RH – Yeah, and just from an organizational standpoint, trying to have internal initiatives to think about water reduction in the cellar and thinking about energy conservation. Simply being able to actually put some of those initiatives forward and begin to work on some multi-year projects is super exciting, and I think a great opportunity for us. There are always areas that we can get better at, and I think as a company we’re finally able to focus and look a little deeper into what we’re doing to see how we can improve what we’re doing always.
PDP – Always forward. Well, with that said. Coming to our wrap-up here. If you could close us out, speaking of always forward, Union Wine Company, but more importantly Ryan Harms. What are you looking forward to 2021-2022 to 2030? Close us out here with a little bit of a “blue skies” as we call it. What are you looking forward to this coming future?
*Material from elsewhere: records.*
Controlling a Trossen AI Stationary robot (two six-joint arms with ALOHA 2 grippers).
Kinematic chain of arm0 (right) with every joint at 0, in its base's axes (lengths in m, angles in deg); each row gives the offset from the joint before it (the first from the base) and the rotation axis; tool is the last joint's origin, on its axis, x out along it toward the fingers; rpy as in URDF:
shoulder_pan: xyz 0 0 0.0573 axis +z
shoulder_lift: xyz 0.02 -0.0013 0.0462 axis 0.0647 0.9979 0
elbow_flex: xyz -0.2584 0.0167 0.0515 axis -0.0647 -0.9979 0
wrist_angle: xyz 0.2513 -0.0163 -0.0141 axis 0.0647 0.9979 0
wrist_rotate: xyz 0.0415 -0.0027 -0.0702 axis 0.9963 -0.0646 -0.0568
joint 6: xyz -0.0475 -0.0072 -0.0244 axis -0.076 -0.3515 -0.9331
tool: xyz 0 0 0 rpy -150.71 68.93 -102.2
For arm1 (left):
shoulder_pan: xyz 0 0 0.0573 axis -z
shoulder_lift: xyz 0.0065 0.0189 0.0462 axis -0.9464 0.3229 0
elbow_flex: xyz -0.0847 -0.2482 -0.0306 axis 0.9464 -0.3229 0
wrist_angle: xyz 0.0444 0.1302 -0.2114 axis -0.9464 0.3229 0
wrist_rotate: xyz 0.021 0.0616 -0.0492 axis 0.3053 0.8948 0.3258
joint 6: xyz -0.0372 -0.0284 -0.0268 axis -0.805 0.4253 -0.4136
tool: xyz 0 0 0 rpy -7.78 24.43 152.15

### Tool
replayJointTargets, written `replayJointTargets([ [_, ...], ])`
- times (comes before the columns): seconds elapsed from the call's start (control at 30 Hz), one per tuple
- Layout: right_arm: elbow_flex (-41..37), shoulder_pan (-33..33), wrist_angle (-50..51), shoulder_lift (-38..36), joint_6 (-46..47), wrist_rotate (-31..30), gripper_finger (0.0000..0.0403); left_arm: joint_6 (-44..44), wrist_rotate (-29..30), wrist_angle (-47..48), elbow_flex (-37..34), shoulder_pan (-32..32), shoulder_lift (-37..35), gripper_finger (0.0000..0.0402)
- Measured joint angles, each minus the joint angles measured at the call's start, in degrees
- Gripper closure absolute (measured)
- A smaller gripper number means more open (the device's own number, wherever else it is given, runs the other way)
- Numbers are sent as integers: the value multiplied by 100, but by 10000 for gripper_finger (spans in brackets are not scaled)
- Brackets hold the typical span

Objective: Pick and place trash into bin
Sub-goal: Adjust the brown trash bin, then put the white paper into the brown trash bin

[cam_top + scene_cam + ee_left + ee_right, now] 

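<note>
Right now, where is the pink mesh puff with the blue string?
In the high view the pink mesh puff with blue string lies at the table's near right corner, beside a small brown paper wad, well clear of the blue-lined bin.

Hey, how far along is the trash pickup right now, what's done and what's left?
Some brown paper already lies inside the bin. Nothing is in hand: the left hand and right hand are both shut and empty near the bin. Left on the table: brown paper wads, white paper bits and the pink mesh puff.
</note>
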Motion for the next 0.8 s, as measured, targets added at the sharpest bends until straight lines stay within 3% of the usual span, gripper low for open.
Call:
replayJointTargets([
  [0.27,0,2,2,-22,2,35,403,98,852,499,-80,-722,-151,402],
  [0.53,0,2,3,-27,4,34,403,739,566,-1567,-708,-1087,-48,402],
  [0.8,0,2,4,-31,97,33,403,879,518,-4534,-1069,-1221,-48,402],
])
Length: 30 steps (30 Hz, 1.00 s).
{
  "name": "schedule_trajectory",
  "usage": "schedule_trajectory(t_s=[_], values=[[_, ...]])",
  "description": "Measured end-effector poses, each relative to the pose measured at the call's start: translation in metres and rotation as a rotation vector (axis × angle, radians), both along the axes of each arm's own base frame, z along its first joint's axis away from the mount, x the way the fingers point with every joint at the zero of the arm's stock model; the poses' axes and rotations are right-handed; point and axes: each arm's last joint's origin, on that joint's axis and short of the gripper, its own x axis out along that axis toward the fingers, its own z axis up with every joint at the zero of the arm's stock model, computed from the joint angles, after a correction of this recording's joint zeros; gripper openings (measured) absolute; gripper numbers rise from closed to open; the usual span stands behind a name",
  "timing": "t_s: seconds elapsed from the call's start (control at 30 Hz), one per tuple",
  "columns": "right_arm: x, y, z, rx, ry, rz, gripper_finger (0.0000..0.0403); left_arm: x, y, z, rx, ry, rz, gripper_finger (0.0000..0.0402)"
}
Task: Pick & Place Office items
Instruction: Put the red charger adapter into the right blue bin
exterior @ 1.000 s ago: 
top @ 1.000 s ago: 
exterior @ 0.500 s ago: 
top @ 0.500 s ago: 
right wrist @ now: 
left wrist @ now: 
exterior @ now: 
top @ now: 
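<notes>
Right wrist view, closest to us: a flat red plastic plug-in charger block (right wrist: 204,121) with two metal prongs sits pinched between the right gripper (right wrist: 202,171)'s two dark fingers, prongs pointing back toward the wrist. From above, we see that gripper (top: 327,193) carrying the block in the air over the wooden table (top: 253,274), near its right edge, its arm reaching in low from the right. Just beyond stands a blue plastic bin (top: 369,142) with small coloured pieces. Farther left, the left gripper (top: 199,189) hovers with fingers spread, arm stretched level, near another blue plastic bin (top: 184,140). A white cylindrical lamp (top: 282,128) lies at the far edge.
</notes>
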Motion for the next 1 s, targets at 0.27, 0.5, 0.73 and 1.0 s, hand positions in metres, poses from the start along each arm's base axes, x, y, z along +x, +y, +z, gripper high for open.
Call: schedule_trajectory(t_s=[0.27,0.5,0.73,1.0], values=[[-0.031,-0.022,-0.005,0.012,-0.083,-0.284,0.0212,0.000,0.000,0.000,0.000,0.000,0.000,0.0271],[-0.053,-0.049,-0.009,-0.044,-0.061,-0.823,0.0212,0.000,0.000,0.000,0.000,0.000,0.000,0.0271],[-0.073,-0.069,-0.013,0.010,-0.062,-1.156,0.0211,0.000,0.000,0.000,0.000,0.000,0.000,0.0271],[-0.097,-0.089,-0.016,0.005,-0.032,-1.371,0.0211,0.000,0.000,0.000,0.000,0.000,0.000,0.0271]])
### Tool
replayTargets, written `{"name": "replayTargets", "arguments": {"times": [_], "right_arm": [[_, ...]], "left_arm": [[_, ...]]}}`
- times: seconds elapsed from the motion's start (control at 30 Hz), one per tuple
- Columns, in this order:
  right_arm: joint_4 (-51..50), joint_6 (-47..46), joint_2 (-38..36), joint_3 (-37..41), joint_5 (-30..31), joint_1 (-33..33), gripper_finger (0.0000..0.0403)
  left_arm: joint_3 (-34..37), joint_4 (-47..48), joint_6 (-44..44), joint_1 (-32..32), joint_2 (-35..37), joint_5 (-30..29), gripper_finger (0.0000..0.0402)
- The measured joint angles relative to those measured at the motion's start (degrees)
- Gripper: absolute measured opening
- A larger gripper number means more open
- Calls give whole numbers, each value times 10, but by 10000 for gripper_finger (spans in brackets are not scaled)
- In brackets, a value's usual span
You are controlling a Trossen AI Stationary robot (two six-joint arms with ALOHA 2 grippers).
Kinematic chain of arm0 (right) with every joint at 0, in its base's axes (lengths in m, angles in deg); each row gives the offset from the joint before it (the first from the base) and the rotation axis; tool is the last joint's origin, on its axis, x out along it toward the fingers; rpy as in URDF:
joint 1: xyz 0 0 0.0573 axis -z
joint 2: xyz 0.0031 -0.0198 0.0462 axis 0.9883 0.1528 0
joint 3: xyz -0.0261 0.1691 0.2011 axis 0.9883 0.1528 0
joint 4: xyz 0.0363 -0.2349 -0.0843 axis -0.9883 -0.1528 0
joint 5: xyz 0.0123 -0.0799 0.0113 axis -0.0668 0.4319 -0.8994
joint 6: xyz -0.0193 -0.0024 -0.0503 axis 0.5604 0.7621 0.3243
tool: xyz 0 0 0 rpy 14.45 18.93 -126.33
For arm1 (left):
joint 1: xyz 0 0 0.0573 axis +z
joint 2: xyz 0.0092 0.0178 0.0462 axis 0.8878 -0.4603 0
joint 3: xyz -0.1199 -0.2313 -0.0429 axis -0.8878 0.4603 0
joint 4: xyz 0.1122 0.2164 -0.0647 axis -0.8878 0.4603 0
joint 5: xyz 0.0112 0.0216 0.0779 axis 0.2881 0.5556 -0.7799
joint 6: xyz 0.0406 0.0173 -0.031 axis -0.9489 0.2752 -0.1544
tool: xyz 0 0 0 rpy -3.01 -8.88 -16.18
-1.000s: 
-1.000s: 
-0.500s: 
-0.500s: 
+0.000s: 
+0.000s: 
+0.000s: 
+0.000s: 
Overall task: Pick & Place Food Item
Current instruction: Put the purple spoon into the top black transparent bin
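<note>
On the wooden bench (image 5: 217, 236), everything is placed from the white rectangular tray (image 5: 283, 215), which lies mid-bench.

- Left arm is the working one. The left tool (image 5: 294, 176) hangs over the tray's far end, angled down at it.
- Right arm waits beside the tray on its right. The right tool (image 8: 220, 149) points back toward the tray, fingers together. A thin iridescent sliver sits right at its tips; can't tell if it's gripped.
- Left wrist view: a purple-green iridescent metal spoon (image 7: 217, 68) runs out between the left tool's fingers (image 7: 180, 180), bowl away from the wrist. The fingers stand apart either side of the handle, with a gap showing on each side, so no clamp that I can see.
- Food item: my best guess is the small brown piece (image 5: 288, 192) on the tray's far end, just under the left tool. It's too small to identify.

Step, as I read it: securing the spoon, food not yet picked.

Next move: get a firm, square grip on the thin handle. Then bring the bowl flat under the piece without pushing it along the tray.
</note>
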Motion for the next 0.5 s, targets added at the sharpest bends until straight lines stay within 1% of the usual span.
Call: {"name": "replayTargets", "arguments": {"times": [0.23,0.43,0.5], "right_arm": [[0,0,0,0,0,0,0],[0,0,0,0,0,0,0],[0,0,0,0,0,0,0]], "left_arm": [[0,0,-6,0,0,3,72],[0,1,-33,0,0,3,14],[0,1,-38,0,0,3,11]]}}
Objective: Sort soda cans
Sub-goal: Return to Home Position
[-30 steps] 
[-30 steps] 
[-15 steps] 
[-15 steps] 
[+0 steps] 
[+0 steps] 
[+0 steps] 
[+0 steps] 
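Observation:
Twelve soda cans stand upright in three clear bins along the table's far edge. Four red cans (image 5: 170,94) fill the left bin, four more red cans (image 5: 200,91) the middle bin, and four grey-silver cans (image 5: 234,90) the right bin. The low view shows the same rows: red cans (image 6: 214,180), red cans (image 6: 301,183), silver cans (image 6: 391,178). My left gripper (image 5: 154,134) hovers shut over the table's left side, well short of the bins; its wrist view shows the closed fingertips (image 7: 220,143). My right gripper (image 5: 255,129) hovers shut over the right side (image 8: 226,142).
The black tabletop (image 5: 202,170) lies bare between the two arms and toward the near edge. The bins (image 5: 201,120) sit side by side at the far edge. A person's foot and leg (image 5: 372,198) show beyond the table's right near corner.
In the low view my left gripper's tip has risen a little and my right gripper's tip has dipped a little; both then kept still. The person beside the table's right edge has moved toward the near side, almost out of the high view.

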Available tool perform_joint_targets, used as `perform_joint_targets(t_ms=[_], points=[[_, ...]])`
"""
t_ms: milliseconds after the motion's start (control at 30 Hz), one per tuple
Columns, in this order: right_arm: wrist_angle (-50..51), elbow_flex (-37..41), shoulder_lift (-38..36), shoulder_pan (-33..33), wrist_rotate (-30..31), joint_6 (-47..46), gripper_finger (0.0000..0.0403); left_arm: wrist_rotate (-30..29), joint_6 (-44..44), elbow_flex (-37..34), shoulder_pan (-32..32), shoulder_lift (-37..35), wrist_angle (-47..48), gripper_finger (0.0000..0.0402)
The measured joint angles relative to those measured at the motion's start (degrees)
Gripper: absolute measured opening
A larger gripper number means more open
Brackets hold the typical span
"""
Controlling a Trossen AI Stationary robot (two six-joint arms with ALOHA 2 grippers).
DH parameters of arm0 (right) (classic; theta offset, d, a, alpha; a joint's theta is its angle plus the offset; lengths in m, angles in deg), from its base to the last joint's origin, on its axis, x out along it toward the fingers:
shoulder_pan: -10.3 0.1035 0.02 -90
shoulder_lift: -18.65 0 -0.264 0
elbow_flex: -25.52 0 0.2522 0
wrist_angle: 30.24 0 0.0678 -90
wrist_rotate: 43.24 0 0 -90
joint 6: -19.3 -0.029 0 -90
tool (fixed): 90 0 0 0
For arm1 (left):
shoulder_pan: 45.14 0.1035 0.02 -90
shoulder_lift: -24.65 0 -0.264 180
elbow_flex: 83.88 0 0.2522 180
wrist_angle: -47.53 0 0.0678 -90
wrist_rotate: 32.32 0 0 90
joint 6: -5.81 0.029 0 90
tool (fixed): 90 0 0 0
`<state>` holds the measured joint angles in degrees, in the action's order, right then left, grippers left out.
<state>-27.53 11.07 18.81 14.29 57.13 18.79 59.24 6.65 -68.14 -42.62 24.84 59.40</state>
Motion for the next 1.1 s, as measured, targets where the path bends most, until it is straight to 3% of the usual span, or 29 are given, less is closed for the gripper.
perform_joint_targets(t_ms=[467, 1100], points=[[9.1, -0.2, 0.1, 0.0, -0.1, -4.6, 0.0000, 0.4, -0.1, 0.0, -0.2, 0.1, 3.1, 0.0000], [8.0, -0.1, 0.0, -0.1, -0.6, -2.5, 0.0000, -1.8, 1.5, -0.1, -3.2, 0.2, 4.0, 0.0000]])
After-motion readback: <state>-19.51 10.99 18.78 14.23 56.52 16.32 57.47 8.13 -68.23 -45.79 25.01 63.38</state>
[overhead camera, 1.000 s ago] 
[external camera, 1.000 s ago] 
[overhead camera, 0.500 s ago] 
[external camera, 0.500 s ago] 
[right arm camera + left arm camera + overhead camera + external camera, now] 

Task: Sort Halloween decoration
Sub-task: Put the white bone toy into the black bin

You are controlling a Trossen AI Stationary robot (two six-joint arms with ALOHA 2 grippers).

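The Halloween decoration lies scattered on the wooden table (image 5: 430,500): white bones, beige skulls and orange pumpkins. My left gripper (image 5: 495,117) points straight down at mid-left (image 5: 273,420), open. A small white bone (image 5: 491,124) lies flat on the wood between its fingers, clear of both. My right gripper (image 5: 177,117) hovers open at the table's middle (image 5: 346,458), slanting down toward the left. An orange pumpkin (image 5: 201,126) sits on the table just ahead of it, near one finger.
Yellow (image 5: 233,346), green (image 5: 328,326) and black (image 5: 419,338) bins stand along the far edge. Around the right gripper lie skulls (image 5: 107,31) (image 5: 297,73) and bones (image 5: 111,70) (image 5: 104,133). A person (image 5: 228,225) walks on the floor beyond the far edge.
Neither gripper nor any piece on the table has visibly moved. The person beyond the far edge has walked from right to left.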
RH – Blue skies as it’s raining out right now, right? Well, we need the rain. Yeah, so I mean, man, 2021 has already been a year that we didn’t entirely expect, in all good ways. We just closed on a vineyard purchase out in Sheridan which is totally exciting. We didn’t enter the year thinking that we’d be acquiring vineyard ground. Back to the sustainability side of our business, taking more of a direct hand in our farming. Being able to think from a cultural standpoint about how we’re approaching our farming, what is important to us—becoming more integrated in that way is an exciting opportunity and growth. Now that we’ve gone down this path, we will continue to be looking to acquire more vineyard ground and become bigger growers at the end of the day. Which hasn’t historically been how our business is structured, so that’s totally exciting. I continue to see great opportunities for our canned wine products and, you know, continued growth in that regard. Some of our other projects are a lot of fun. Amity vineyards right now is in development of a couple acres that have just been replanted, and we have about 10 more acres that are going to be planted next spring that’s entirely new ground. There’s a lot of energy and excitement around that project. I see good things ahead for several of our brands. Then, here at the winery, we’re getting ready to break ground on a new crush pad, hopefully, any day now. Kind of continued fun investments here, things that will make us more efficient and be able to continue to help shepherd our growth going forward. I don’t know yet about 2030, I haven’t gotten there yet. I think in terms of 2021-2022 I can see some really good things on the horizon.